Parsing HTML


The previous section described the process of collecting data over a network via HTTP requests. In particular, when scraping websites, these requests result in the collection of raw source data in the form of HTML.

HyperText Markup Language, or HTML, defines the structure of web content rendered on in a web browser. Thus, if a dataset requires extracting information from a website, the content must be found in, and retrieved from, the HTML.

Understanding how HTML visually represents a website helps write more robust data-extraction code. While HTML can be treated solely as text, using the structure helps the developer write code that easily adapts to both changing requirements in the data collection, as well as evolving website source.

Anatomy of HTML

A website, represented in HTML, is described using the framework of the Document Object Model:

  • The HTML Document is the totality of the markup that makes up a website.

  • The Document Object Model (DOM) is the internal representation of an HTML document as a tree structure.

  • An HTML Element is a subtree of the document.
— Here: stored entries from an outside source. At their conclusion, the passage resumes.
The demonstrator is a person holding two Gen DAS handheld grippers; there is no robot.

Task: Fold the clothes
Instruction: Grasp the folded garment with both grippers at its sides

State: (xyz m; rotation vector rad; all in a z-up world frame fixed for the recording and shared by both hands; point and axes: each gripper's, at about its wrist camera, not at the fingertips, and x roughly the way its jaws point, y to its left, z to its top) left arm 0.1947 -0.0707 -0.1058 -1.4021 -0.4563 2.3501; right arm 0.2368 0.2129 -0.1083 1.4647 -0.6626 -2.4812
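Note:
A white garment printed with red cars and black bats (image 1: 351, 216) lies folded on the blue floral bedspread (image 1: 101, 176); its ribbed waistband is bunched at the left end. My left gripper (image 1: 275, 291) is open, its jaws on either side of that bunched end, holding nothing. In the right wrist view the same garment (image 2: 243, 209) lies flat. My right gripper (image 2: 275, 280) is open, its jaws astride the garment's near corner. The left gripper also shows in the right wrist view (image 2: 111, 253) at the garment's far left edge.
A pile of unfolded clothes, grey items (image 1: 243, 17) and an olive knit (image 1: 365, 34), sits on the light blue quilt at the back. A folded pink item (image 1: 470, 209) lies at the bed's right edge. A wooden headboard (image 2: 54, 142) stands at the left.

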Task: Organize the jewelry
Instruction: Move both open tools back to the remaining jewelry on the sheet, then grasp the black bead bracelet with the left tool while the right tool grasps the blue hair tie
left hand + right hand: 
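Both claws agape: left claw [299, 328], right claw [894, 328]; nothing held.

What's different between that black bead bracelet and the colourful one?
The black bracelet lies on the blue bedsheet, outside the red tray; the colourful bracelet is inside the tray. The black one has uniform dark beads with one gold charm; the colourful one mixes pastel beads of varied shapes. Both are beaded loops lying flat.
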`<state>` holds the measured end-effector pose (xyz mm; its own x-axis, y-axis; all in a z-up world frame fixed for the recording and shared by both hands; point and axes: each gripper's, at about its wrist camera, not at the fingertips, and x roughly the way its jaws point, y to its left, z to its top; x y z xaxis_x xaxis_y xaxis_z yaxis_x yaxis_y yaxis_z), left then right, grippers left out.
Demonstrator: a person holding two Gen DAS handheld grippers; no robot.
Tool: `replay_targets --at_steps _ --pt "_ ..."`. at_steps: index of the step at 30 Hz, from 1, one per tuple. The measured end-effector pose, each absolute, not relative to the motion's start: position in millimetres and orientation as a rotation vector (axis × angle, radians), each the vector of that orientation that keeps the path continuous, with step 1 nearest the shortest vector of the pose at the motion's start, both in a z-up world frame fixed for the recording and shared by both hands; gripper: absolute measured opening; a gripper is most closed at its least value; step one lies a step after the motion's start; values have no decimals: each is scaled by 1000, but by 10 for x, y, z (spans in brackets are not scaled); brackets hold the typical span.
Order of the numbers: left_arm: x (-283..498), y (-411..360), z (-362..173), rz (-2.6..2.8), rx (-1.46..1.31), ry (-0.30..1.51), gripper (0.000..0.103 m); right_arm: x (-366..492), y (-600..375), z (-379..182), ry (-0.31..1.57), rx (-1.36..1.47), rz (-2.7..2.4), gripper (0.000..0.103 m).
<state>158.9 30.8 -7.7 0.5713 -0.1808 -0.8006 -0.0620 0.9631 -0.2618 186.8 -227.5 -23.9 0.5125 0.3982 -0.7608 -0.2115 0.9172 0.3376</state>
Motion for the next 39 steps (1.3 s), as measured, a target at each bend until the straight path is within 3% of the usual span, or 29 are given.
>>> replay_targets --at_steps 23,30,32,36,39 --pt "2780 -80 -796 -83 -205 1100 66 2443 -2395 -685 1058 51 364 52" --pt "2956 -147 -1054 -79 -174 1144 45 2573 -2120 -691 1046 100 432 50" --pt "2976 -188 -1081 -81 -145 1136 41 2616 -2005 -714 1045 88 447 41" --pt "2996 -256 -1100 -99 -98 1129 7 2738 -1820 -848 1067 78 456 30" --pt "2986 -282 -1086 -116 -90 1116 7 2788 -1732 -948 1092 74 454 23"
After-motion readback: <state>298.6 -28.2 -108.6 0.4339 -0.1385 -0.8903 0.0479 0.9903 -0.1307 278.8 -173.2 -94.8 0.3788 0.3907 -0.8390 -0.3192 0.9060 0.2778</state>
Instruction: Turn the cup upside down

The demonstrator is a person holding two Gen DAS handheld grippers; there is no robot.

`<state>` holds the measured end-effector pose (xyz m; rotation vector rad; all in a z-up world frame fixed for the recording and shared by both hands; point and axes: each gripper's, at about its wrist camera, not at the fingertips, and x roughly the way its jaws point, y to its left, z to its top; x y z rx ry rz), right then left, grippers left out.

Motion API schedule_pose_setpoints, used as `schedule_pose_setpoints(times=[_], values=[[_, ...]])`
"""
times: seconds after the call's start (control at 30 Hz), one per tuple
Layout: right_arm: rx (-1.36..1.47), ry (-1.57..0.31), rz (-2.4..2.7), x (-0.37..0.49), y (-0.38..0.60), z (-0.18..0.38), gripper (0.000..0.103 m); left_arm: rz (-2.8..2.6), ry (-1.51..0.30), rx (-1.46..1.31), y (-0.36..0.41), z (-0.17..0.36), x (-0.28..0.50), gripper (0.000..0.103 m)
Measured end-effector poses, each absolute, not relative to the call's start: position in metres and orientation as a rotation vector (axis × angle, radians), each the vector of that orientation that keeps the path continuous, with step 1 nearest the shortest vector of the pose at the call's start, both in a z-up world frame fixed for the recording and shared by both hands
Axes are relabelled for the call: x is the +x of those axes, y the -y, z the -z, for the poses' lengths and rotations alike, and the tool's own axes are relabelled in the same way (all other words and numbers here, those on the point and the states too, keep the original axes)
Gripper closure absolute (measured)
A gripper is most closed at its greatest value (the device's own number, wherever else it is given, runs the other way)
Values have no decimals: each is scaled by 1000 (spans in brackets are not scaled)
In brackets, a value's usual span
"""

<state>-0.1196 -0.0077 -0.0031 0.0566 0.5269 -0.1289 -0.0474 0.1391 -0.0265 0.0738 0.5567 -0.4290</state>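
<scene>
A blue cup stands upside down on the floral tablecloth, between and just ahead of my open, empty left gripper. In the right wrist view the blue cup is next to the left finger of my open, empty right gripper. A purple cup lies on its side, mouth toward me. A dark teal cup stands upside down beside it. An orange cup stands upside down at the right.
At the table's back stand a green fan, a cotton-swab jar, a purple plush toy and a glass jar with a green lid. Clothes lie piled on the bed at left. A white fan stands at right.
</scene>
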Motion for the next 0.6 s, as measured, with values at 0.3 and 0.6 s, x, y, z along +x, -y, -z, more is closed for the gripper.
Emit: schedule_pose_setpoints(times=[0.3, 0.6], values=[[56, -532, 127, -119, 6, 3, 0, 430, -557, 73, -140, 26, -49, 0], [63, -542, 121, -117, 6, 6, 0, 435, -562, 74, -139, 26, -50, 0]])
Visually, elements are regions of the webpage.

  • HTML Tags are markers that denote the start and end of an element.

Example: The basic website below, is represented as: the document rendered by the browser, the HTML source code, and the DOM tree.

The root of document tree is the <html> element, which contains all the HTML source. The root typically contains two children: the head, containing metadata for the page, and the body, which contains the information rendered on the page itself. The body of this page consists of three portions: the header and two numbered sections, each of which includes a section header and text. Notice that all of these portions consist of subtrees themselves.

Common tags

Tags define the visual appearance of a particular element. They typically fall into two different types:

  1. tags defining structural elements (regions of the page), and

  2. tags defining stylistic elements (e.g. formatting).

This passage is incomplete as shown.